## Task
Write the listing out again word for word, excluding any pictures.
-- Recorded data follows --
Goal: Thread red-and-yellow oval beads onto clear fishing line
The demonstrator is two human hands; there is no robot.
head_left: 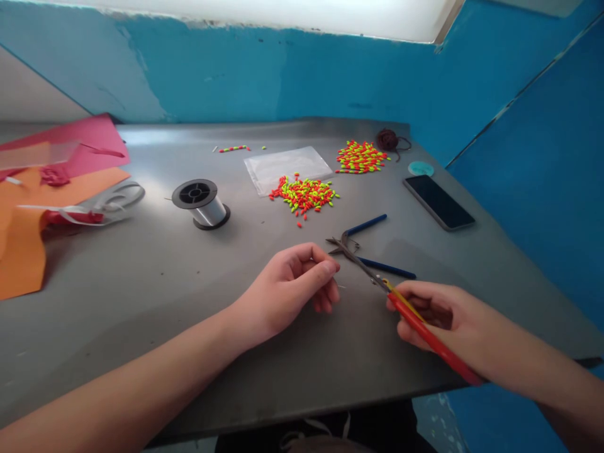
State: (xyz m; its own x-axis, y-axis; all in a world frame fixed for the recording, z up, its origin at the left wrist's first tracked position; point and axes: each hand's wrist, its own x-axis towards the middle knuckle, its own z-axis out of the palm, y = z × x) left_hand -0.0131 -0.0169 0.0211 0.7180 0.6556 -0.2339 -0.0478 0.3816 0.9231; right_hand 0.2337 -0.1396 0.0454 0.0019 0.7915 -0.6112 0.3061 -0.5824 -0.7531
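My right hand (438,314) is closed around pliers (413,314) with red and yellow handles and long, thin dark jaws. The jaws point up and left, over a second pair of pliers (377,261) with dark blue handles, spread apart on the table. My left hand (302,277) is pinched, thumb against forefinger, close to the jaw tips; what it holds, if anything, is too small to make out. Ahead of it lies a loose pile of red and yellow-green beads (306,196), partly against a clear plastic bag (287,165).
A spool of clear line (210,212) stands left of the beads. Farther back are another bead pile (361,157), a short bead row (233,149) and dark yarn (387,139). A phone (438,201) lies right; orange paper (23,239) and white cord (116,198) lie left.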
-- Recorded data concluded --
## Exercise result
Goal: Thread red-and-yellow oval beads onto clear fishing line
The demonstrator is two human hands; there is no robot.
head_left: 
State: (xyz m; its own x-axis, y-axis; all in a world frame fixed for the recording, z up, its origin at the left wrist's first tracked position; point and axes: each hand's wrist, its own x-axis towards the middle knuckle, its own z-axis out of the palm, y = z × x) left_hand -0.0131 -0.0169 0.0211 0.7180 0.6556 -0.2339 -0.0478 0.3816 0.9231; right_hand 0.2337 -0.1396 0.0454 0.0019 0.7915 -0.6112 0.3061 -0.5824 -0.7531
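My right hand (438,314) is closed around pliers (413,314) with red and yellow handles and long, thin dark jaws. The jaws point up and left, over a second pair of pliers (377,261) with dark blue handles, spread apart on the table. My left hand (302,277) is pinched, thumb against forefinger, close to the jaw tips; what it holds, if anything, is too small to make out. Ahead of it lies a loose pile of red and yellow-green beads (306,196), partly against a clear plastic bag (287,165).
A spool of clear line (210,212) stands left of the beads. Farther back are another bead pile (361,157), a short bead row (233,149) and dark yarn (387,139). A phone (438,201) lies right; orange paper (23,239) and white cord (116,198) lie left.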

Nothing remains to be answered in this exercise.